What is being asked: Start at the line holding "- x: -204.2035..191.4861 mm". Write out that line and each one after it to the end of the data, unchanged.

--- Data provided Enclosed Below ---

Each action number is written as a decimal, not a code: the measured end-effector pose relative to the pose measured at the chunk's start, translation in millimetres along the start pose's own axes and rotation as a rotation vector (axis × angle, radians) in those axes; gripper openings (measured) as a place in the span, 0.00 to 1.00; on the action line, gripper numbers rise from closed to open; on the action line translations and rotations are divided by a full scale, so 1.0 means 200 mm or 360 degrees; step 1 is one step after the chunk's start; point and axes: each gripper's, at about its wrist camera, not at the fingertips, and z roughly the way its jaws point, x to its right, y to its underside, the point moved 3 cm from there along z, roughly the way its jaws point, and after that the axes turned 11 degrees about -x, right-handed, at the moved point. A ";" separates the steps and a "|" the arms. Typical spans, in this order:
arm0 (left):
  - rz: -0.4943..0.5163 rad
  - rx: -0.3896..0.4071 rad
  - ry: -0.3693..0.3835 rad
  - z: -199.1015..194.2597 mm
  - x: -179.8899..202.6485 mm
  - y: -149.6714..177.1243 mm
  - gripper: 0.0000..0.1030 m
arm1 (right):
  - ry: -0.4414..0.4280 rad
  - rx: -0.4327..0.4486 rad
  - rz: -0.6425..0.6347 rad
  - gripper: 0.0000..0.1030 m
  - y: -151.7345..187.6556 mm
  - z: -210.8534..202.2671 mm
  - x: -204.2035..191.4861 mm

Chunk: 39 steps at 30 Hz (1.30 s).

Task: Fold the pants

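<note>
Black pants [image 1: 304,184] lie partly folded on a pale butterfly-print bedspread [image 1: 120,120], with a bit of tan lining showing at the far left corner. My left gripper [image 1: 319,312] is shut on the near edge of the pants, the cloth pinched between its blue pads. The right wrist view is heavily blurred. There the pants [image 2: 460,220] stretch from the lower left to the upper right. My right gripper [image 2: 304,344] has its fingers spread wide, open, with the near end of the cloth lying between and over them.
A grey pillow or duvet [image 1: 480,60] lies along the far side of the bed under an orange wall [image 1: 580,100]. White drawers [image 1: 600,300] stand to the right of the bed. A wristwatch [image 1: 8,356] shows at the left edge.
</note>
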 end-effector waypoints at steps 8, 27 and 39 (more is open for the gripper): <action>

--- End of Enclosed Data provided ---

Response to this task:
  - x: -204.2035..191.4861 mm

Chunk: 39 steps at 30 Hz (1.30 s).

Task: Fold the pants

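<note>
Black pants [image 1: 304,184] lie partly folded on a pale butterfly-print bedspread [image 1: 120,120], with a bit of tan lining showing at the far left corner. My left gripper [image 1: 319,312] is shut on the near edge of the pants, the cloth pinched between its blue pads. The right wrist view is heavily blurred. There the pants [image 2: 460,220] stretch from the lower left to the upper right. My right gripper [image 2: 304,344] has its fingers spread wide, open, with the near end of the cloth lying between and over them.
A grey pillow or duvet [image 1: 480,60] lies along the far side of the bed under an orange wall [image 1: 580,100]. White drawers [image 1: 600,300] stand to the right of the bed. A wristwatch [image 1: 8,356] shows at the left edge.
</note>
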 end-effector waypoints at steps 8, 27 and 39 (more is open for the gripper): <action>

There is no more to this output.